Barging In: Genre and Conversation

The Victorian politician Benjamin Disraeli was not a reader. An 1868 edition of Fraser’s Magazine quoted him as saying that “When I want to read a book, I write one.” Disraeli was indeed a writer. In addition to his more expected political tracts, he wrote novels, poetry, and drama. But he apparently wasn’t terribly interested in reading the sort of work he was writing.

Fraser’s didn’t approve of these habits. Disraeli, the Fraser’s writer complained, was wholly unfamiliar with the conversations he was entering and remained “unconscious how completely his historical summaries and glosses [were] at variance with the authorities.” The writer was frustrated not that Disraeli disagreed with established historical argument, but that he seemed unaware of established historical argument altogether. It would be one thing, the writer thought, for Disraeli to apply his considerable intelligence to the historical record and diverge from established precedent, but another to proceed on claims that ignored his opponents’ stated positions.

Having read one of Disraeli’s novels, I am inclined to believe that he was not a reader, or at least not a reader of novels. His politics came before any concern with storytelling and as a result the novel I read was basically a series of tracts punctuated by plot. Although Disraeli realized the people like to read novels and don’t like to read tracts, he didn’t internalize what makes a novel a novel. Sometimes an ignorance of convention can result in innovation, but ignorance more often results in a reinvention clumsier than what has already been refined.

In choosing to write without reading, Disraeli refused himself the key component of genre: expectation. People who are already in conversation with a particular genre know what that genre expects, and when they decide to break from convention, they do so with intention. Genre is created through recursion. In some instances we know the specific progenitor of a genre and the moment of its creation, but in most cases genre builds slowly as people choose to repeat elements they enjoyed in a previous work or turn to previous works as examples. Subgenres emerge as a particular work becomes popular and inspires imitators, or in response to a particular anxiety or issue prevalent in the writer’s society. Sometimes there are multiple unrelated creators of a genre. Genre happens in community.

When a writer unfamiliar with the community enters a genre, they often blunder. Consider the many interviews in which a writer of literary fiction announces that they have invented a trope or a genre long celebrated by fantasy or romance readers. This sort of carelessness leaves the writer not just incorrect but rude, creating hostility among a potential ready-made audience for their work. In most cases, no disrespect is intended, but in the worst instances, it absolutely is. Sometimes a writer enters a field because they assume it’s easy, that the audiences are undiscerning, and that they will happily lap up any pablum placed before them. Disrespect for genre conventions is disrespect for genre audience.

This is true whether it’s a genre of fiction with a passionate audience or a more mundane genre such as a business email or flyer. The audience comes with expectations and it’s helpful to know what those are before you disappoint those expectations. Genre conventions are not always efficient, but they develop for a reason, over repeated use, and they create expectations that you need to be aware of.
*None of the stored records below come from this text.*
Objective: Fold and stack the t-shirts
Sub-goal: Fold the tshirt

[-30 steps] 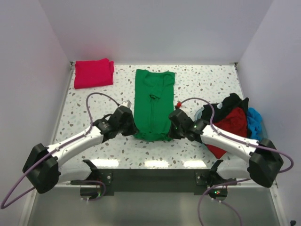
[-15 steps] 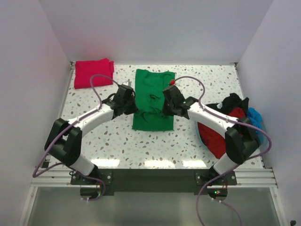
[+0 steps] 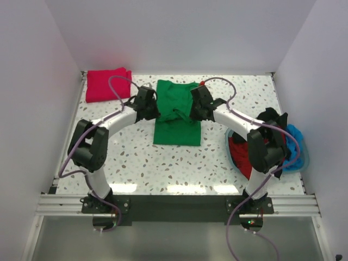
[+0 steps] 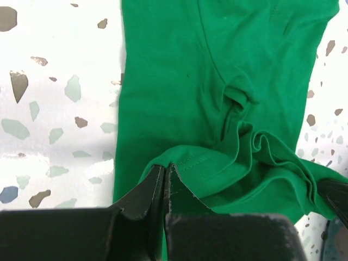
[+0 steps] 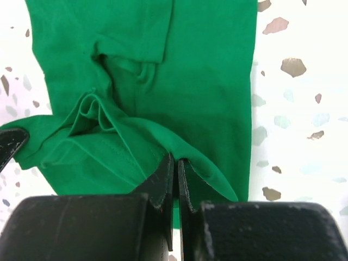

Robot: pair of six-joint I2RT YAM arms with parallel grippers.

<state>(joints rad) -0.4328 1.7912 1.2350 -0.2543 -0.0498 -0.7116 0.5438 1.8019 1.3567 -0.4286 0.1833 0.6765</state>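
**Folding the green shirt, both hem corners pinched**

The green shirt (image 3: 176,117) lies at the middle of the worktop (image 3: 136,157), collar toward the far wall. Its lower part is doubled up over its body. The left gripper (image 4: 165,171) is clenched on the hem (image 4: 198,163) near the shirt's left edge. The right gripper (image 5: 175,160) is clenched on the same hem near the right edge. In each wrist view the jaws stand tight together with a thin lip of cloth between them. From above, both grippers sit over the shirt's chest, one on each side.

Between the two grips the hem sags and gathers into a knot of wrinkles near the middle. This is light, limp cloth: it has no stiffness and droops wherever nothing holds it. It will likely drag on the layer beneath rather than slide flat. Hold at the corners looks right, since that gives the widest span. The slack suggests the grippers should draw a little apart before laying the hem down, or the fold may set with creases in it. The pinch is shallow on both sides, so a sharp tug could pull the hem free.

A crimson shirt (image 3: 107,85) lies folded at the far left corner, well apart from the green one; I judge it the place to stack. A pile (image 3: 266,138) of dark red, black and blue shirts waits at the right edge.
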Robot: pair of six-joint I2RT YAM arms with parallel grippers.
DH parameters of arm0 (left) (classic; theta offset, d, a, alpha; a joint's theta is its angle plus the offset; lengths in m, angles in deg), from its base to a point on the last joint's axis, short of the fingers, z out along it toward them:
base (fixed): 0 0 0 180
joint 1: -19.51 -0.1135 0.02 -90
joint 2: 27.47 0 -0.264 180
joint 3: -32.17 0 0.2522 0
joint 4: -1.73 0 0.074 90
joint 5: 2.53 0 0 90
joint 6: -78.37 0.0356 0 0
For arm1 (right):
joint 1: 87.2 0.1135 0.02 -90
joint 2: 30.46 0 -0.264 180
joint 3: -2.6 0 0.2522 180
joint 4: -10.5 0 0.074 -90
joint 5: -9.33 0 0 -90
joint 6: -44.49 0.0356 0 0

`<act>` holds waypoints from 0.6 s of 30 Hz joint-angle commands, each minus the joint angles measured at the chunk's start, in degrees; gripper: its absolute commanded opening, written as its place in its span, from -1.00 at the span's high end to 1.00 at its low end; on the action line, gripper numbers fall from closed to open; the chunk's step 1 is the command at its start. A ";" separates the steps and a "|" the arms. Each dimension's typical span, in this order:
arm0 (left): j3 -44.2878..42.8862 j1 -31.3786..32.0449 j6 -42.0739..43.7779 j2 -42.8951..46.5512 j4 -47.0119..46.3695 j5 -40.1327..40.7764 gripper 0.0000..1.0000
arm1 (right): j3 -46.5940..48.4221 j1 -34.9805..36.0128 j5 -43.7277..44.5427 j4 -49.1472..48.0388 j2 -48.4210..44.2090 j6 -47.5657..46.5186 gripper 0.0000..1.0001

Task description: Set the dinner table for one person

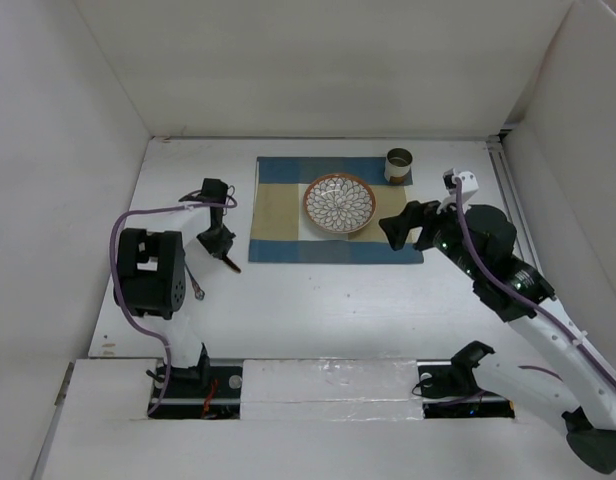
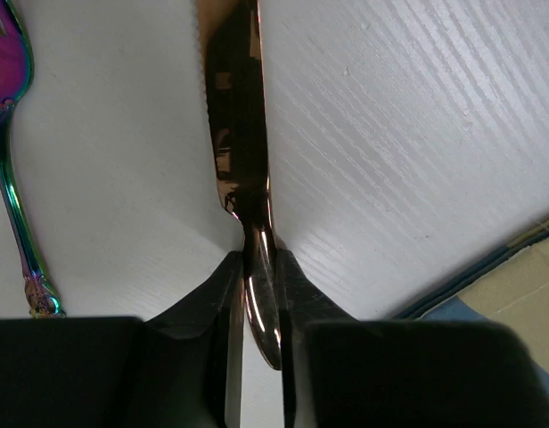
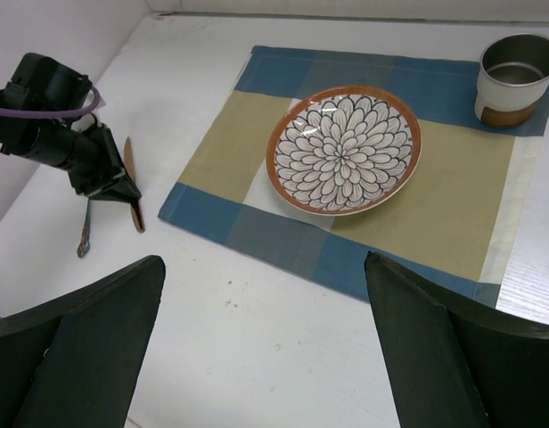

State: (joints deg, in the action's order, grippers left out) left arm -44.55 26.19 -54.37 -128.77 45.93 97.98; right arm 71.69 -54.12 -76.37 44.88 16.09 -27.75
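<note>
Take the dinner table (image 1: 318,310) as the white ground under everything, bearing the checked placemat (image 1: 278,215) toward its far side, the flowered plate (image 1: 340,203) at the placemat's centre and the cup (image 1: 399,165) on the placemat's far right corner, apparently leaving the placemat's flanks for cutlery. Find the right gripper (image 3: 265,267) hovering over the placemat's near right edge, jaws spread wide and empty, probably standing clear. Just off the placemat's left edge, see the left gripper (image 2: 257,276) clamped on the handle of the copper knife (image 2: 234,116), seemingly for carrying it over, the iridescent fork (image 2: 12,178) lying farther left, untouched.
</note>
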 commanded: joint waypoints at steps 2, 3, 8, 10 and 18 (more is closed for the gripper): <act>4.25 0.00 -0.33 -3.56 -0.82 -2.94 1.00 | 0.66 0.32 0.71 0.12 -2.24 0.26 -1.00; 4.25 0.00 -0.33 -3.56 -0.82 -2.94 1.00 | 0.66 0.32 0.71 0.12 -2.77 0.26 -1.00; 3.73 0.00 -1.02 -2.33 0.75 0.74 1.00 | 0.66 0.32 1.24 1.17 -3.39 -0.27 -1.00; 1.80 0.00 -1.03 -0.93 3.21 4.59 1.00 | 0.66 0.32 1.24 1.17 -3.39 -0.27 -1.00; -13.66 2.73 2.91 9.34 11.13 12.53 1.00 | 0.66 -1.35 1.24 1.70 -3.39 -0.27 -1.00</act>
State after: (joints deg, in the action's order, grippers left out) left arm -51.63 28.81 -54.05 -126.82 53.18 106.08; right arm 71.69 -54.69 -75.96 46.74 13.11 -27.77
You might not think it makes sense to sign off on an email when your name is already displayed above, but it’s a convention that expectation has turned into etiquette.

That doesn’t mean you need to read emails with the attention you’d give a novel read for pleasure. But it does mean you should read some emails and familiarize yourself with the email culture you’re entering. Different businesses, schools, or social cultures have slightly different conventions, and it’s worth knowing what they are.
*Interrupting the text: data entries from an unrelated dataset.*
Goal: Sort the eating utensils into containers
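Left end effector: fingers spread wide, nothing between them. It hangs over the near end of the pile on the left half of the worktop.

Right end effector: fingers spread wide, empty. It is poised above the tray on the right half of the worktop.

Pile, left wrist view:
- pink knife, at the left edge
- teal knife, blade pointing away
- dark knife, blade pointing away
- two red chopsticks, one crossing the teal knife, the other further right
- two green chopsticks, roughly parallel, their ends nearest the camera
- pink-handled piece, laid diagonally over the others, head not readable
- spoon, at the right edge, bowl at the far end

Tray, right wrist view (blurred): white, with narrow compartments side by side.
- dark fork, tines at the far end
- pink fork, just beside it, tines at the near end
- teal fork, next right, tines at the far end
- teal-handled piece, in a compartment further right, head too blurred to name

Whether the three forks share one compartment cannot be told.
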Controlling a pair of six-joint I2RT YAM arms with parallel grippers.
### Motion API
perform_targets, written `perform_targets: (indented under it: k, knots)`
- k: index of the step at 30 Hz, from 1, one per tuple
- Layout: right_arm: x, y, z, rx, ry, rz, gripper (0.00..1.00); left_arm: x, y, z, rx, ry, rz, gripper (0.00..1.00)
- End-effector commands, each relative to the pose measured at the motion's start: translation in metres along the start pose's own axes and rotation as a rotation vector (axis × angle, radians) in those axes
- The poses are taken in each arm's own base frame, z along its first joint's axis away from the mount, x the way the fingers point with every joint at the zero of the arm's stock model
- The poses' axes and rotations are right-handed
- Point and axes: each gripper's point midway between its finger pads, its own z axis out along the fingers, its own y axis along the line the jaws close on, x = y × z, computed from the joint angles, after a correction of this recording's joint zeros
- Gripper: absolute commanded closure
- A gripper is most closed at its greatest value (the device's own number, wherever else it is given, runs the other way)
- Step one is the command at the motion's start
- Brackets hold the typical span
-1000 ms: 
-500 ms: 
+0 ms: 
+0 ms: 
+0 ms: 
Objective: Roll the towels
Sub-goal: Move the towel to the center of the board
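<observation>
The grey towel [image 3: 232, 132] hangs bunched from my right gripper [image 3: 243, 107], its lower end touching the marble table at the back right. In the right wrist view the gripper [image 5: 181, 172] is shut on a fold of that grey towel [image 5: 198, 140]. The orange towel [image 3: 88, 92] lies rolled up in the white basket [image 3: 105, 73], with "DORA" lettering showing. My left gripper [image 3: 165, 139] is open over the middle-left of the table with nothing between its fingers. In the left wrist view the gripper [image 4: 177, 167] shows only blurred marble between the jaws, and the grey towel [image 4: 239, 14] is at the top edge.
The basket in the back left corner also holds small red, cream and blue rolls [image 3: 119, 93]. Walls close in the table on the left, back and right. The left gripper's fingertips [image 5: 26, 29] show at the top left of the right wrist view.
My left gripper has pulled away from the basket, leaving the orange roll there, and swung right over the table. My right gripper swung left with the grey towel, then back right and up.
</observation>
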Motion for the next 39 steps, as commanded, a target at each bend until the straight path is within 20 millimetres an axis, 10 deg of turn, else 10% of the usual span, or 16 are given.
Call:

So much of writing is considering imaginary people and trying to gauge their imaginary reactions. As writers, we’re separated by time and space from our readers. We can’t usually gauge their reactions in real time as we do with speech. But that’s an opportunity, as well as an impediment. In speech, we have to pivot and react on the fly. In writing, we have the opportunity to reconsider, to edit, to conform to some genre expectations before the audience even sees the text.